Compare that with what the report has to say about Canada: "Canada's deregulated energy sector has become America's largest overall trading partner, and our leading foreign supplier of natural gas, oil and electricity.


"Prof. Laxer also reminds us that while we produce 40 per cent more oil than we consume, we now export 70 per cent of our production to the U.S. and import almost 60 per cent of our consumption. This leaves us as vulnerable as most major oil importing nations to any global disruption.


Prof. Laxer says all of this is minor compared to the proposed Security and Prosperity Partnership of North America that Prime Minister Paul Martin signed onto at U.S. President George W. Bush's Texas ranch last March.


It locks us in to an eerie replication of Pierre Trudeau's much-hated National Energy Program, only continental, not national. The primary goal of U.S. Vice-President Dick Cheney's 2001 National Energy Policy was to "promote energy independence for our country." And just like Canada's NEP, Mr. Cheney's emphasizes "energy security, self-sufficiency and support for domestically-owned firms.


"But Mr. Cheney isn't talking about U.S. energy, which is in rapid decline. He's talking about Canadian energy, which he assumes to be American.


And in that, he has the whole-hearted support of Alberta and a wide swath of Canada's cognescenti.When the original free trade deal was signed in 1988, former Alberta premier Peter Lougheed exulted that Canada never again could have another NEP, that is, elevate its needs over those of the Americans.


Prof. Laxer is the director of Alberta's Parkland Institute. Its new book, The Return of The Trojan Horse: Alberta and The New World Disorder, is a wide-ranging critique of the Ralph Klein government by an equally wide-ranging group of Alberta academics, journalists and authors.


Perhaps the most critical chapter involves Alberta's cavalier handling of Canada's energy storehouse.The Klein government has given away the key to that storehouse in a rip and run regimen to benefit foreign, largely American, multinationals. While Alaska was collecting 99 per cent of available oil and gas revenue between 1995 and 2002, Alberta was taking home just 69 per cent, less than half what the Lougheed administration collected in the 1980s.


In another triumph of ideology over common sense, Alberta's electricity privatization and deregulation cost $8 billion and triggered rate increases of up to 500 per cent. Before, Albertans had some of the cheapest power in North America. Now, rebates aside, they have some of the most expensive.


In the book's introduction, editor and University of Lethbridge sociologist Trevor Harrison answers Prof. Laxer's question. Canada can't have a national energy policy because of the "craven colonalism" of Albertan and Canadian elites.He splits this elite between Imperialists and Annexationists. Both have one thing in common: they detest everything Canadian. In the past, the Imperialists gave their sole allegiance to the British Empire and the Union Jack. Today, they offer it to the American Empire and the Stars and Stripes.

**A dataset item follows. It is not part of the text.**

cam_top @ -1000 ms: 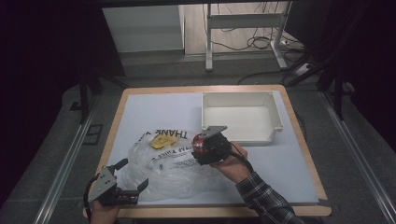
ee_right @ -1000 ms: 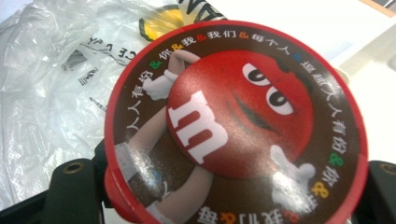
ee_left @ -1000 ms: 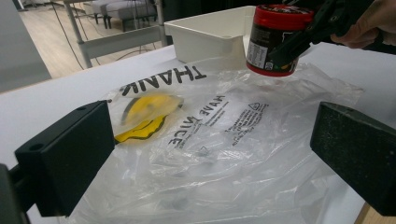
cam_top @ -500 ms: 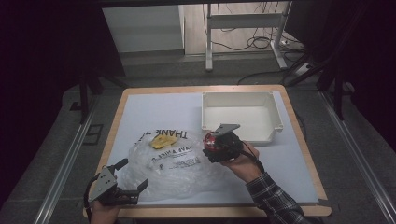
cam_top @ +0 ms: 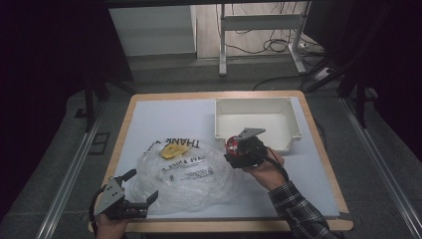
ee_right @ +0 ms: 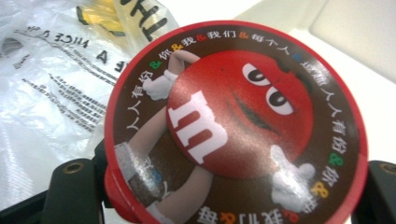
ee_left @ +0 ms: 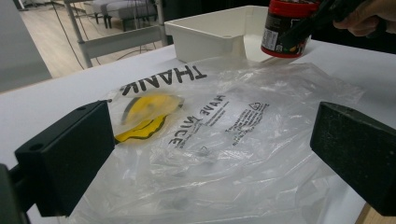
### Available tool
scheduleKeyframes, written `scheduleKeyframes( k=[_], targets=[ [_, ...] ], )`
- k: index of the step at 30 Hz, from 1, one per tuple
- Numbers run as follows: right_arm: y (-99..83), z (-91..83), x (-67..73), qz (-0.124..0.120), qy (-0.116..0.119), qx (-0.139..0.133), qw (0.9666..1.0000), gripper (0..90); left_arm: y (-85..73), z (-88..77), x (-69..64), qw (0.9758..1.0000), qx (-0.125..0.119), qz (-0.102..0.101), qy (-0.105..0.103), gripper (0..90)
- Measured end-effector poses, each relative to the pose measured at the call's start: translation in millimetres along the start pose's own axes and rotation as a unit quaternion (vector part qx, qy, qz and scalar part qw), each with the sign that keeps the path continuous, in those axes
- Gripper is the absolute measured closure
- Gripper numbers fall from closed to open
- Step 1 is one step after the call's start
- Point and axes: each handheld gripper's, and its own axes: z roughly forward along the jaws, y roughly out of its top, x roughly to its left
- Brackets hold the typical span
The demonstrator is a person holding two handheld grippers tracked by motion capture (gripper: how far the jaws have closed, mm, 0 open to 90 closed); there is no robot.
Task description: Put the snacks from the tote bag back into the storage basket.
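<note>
High view: white table [cam_top: 164, 119] with wooden edging, dark floor on all sides. White bin [cam_top: 256, 122] sits at the far right corner area, its near wall just beyond the right gripper [cam_top: 238, 149]. Clear plastic bag [cam_top: 186, 174] lies crumpled across the near-centre of the table, printed text and a yellow patch on its far part; bare table surface to the far left and along the right edge. Right gripper is clamped on a red-lidded candy jar [cam_top: 232, 145], held above the table between bag and bin; right hand [cam_top: 263, 167] comes in from the near right, checked sleeve behind it. Left gripper [cam_top: 132, 191] rests at the near left edge, jaws spread wide, pointing toward the bag, nothing between them.
</note>
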Motion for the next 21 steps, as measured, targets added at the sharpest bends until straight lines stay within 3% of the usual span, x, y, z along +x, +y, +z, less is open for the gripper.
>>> scheduleKeyframes(
  k=[21],
  targets=[
    [5.6,10.2,-26.4,0.002,-0.001,-0.004,1.0000,26.1,0.0,-0.7,0.5,1.0000,-0.001,-0.001,0.001,0.0]
  ],
)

The Annexationists are led by the so-called Calgary School, a group of academics at the University of Calgary. Fuelled by myths of myriads of injustices visited upon Alberta by Canada, they long for Alberta's absorption by the U.S.Prof. Harrison notes these two groups, the continentalist wing of the federal Liberals and the corporate media, fought Canada's NEP tooth and nail two decades ago. Today, they are beating the drum for a comprehensive continental energy policy that will be far more constraining of Alberta's and Canada's future.


And they are doing so "without any apparent sense of irony."